31/5/20

Juego de pronos

Se dice poco «decúbito prono». Con la de vidas que está ayudando a salvar en las ucis y para el gusto que da decirlo, quiero decir. Y qué decir de «decúbito supino», que dicen que se dice igual de poco, a pesar de rimar con lechuguino, gobelino, concertino y marrasquino, que ya es decir.
Dejando a un lado el decúbito, lo cierto es que casi nadie que no lleve zuecos, sepa poner inyecciones y reciba aplausos por las tardes dice «prono». Es una pena muy grande, porque prono quiere decir «muy inclinado a algo», y esa condición, además de ser un índice de vitalidad para los idólatras del emprendimiento y una fuente de dolor tanto para los seguidores de Buda como para los tenistas que quieren mejorar su servicio, es pura médula antropológica. Ahora, por ejemplo, estoy yo prono a escribir sobre inclinaciones, y me voy a dar ese gusto.

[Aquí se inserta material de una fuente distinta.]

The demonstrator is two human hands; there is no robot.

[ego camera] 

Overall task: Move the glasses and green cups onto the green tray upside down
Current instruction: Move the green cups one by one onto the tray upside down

Nos guste o no, todos propendemos. Yo propendo, tu propendes, ella propende. Ya sea al enamoramiento, a la pereza, a poner banderillas o a los colores claros, todos nos inclinamos a cosas. Y la vida moral consiste en gestionar el propender: en decidir si queremos o debemos propender a unas cosas o a otras y en dejarnos ir o contenernos cada vez que nos sentimos pronos. A su vez, el contrato social se basa en marcos de licitud para orientar, armonizar y juzgar la gestión individual y colectiva de las inclinaciones de manera que convivir sea llevadero. Por ejemplo: el contrato social facilita que dos vecinos coincidan en el portal asumiendo implícitamente que ninguno va a intentar comerse al otro, aun en el caso de que anden escasos de proteínas porque el precio del alquiler es incompatible con la vida. Al menos, así era antes de que los inquilinos de la verdad y lo público fueran desahuciados sin alternativa convivencial, a golpe de paparrucha, martingala ylaissez faire, por gente con muy mal fondo que propende a limitar la movilidad social para no cruzarse en el portal de la vida con nadie que limpie su propio baño.
Lo chocante es ver exigiendo libertad de movimientos a gente que detesta la movilidad social. El efímero nacionalcacerolismo, que ha durado lo que han tardado en abrir terrazas en el barrio de Salamanca, ha teatralizado esa contradicción, que es la nuez oculta tras tanto ruido. Los cerebros en avanzado estado de momificación de sus partidarios ven la sociedad como una pirámide: arriba, en el ápice revestido de electro, está la clase alta, con sus botellas de Salon Blanc de Blancs Le Mesnil-sur-Oger de 2002 y sus sicavs; debajo, la media alta, con sus jerséis de cachemira en los hombros y sus terceras residencias; y ya en lo gordo del edificio, camino del suelo lleno de mascarillas pisadas, la media mierda y la mierda baja. Los más cayetanos creen sinceramente que existen los aristós —los mejores—, y que el resto come mortadela de aceitunas porque la cabeza y el gusto no le da para más. Ni sermones de la montaña ni guillotinas ni declaraciones universales han servido para hacerles ver que no se es mejor por el apellido o las escrituras de propiedad, sino por la areté —la virtud y la excelencia—, que tiene la misma raíz que aristós y aristocracia, pero es mucho mejor, dónde va a parar. Y nunca aprenderán que los derechos no van asociados a ser mejor, sino a ser.
Siempre habrá ciudadanos proclives a tener más fincas en Extremadura que prójimos y más bolsos de Loewe que libros de bolsillo. Y gente que en el fondo aspira a ser como ellos aunque viva en el semisótano de la pirámide, ignorando que defiende un mundo en el que su cacerola siempre será del chino. A todos les espanta por igual que el contrato social establezca derechos y obligaciones de marca blanca y precio popular. En el juego de pronos se inclinan por los derechos de marca buena, que se llaman privilegios y son hereditarios, porque están hechos con la mejor piel de pobre y, si los cuidas, mejoran con el tiempo. 
Si queremos impedir que lo público se vuelva a servir mañana como aperitivo en una terraza de Serrano, habrá que abandonar el decúbito —esa horizontalidad de sofá sobrevenida por el confinamiento— y poner en cuarentena moral a los defensores del cortijo y del contrato social por horas. Cuando acabe el estado de alarma sanitaria empezará el estado de alerta política, porque la voracidad del capital es la obsolescencia programada de los derechos, y algunas cacerolas, más que a menaje, suenan a «viva la muerte».
Casi todas las pirámides ocultan tumbas.